Question #2: Using the professor salaries dataset, fit the model salary ~ sex + yrs.since.phd
. Then create a scatterplot displaying the variables “yrs.since.phd” and “salary” with separate 95% prediction bands for males and females.
\(~\)
Because multiple regression models contain several different slopes, a \(t\)-test on single slope parameter is no longer sufficient for evaluating certain associations.
As an example, a categorical predictor might involve several dummy variables, each with their own slope coefficient that will compare that group with the reference category. However, what if you’d like to test for an overall association with the outcome variable? This requires a fundamentally different approach than testing for differences in comparison to the reference category.
Analysis of Variance, using an \(F\)-test, is a method of comparing a model against a smaller, nested sub-model. This has two key uses:
The \(F\)-test statistic (given below) can be viewed as the standardized decrease in sum of squares that occurs when a group of predictors is added to model.
\[ F = \frac{(SS_{yy} - SSE)/\delta_k}{SSE/(n - (k + 1))}\]
We can perform the \(F\)-test in R
using the anova()
function. The example below uses ANOVA to test whether “rank” is associated with “yrs.service” after adjusting for “yrs.since.phd”:
## Larger model of interest
m1 <- lm(yrs.service ~ yrs.since.phd + rank, data = ps)
## Smaller, nested submodel (ie: omit the variable(s) you're testing)
m2 <- lm(yrs.service ~ yrs.since.phd, data = ps)
## ANOVA Table
anova(m1,m2)
## Analysis of Variance Table
##
## Model 1: yrs.service ~ yrs.since.phd + rank
## Model 2: yrs.service ~ yrs.since.phd
## Res.Df RSS Df Sum of Sq F Pr(>F)
## 1 393 11430
## 2 395 11558 -2 -128.07 2.2018 0.112
Based upon the \(p\)-value this test, we can conclude there is borderline statistical evidence that “rank” is associated with “yrs.service” after adjusting for “yrs.since.phd”. This should make sense, since most of the variability in “yrs.service” is already capable of being explained by the variable “yrs.since.phd”.
We could also use the anova()
function to evaluate the overall utility of this model:
## Larger model of interest
m1 <- lm(yrs.service ~ yrs.since.phd + rank, data = ps)
## Smaller, nested submodel (1 is used to indicate an intercept only)
m2 <- lm(yrs.service ~ 1, data = ps)
## ANOVA Table
anova(m1,m2)
## Analysis of Variance Table
##
## Model 1: yrs.service ~ yrs.since.phd + rank
## Model 2: yrs.service ~ 1
## Res.Df RSS Df Sum of Sq F Pr(>F)
## 1 393 11430
## 2 396 66986 -3 -55556 636.76 < 2.2e-16 ***
## ---
## Signif. codes: 0 '***' 0.001 '**' 0.01 '*' 0.05 '.' 0.1 ' ' 1
Unsurprisingly, the model that involves “yrs.since.phd” and “rank” is highly predictive of “yrs.service”. Further, you might have noticed that we could also find this \(F\)-test at the bottom of the output produced by the summary()
function (using the larger model of interest).
summary(m1)
##
## Call:
## lm(formula = yrs.service ~ yrs.since.phd + rank, data = ps)
##
## Residuals:
## Min 1Q Median 3Q Max
## -24.085 -2.273 0.884 3.674 17.318
##
## Coefficients:
## Estimate Std.

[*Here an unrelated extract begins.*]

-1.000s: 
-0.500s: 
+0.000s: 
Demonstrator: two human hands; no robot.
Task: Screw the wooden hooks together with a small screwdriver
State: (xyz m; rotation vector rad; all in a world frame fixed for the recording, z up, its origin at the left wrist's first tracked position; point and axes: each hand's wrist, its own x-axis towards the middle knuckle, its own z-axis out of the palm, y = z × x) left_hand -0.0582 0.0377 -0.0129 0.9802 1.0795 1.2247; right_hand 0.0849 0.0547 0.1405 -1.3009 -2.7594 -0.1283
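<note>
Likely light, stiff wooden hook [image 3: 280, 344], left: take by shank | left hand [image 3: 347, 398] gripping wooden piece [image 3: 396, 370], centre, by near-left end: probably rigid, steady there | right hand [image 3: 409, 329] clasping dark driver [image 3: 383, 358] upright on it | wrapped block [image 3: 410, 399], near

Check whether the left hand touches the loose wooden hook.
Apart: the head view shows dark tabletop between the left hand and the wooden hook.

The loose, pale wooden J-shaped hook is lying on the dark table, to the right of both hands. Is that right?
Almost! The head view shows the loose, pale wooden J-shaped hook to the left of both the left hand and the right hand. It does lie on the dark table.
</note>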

Error t value Pr(>|t|)
## (Intercept) -2.87838 0.81394 -3.536 0.000454 ***
## yrs.since.phd 0.95977 0.02952 32.514 < 2e-16 ***
## rankAsstProf 0.35237 0.99087 0.356 0.722315
## rankProf -1.46815 0.84118 -1.745 0.081706 .
## ---
## Signif. codes: 0 '***' 0.001 '**' 0.01 '*' 0.05 '.' 0.1 ' ' 1
##
## Residual standard error: 5.393 on 393 degrees of freedom
## Multiple R-squared: 0.8294, Adjusted R-squared: 0.8281
## F-statistic: 636.8 on 3 and 393 DF, p-value: < 2.2e-16
Question #4: For the Professor Salaries data, use an \(F\)-test to evaluate the importance of the variable “rank” in a model that uses “rank”, “yrs.since.phd”, and “discipline” to predict “salary”. Provide a one sentence conclusion summarizing what the test tells you about the role of “rank” in the model.
Question #5: Perform an overall \(F\)-test of the model that uses “rank”, “yrs.since.phd”, and “discipline” to predict “salary”. Provide a one sentence conclusion summarizing the result of this test regarding the overall efficacy of this model.
\(~\)
It is rare for all the variables in a dataset to actually be useful in predicting an outcome. And as data becomes increasingly easy to collect, we should only expect the amount of non-predictive variables we encounter to increase.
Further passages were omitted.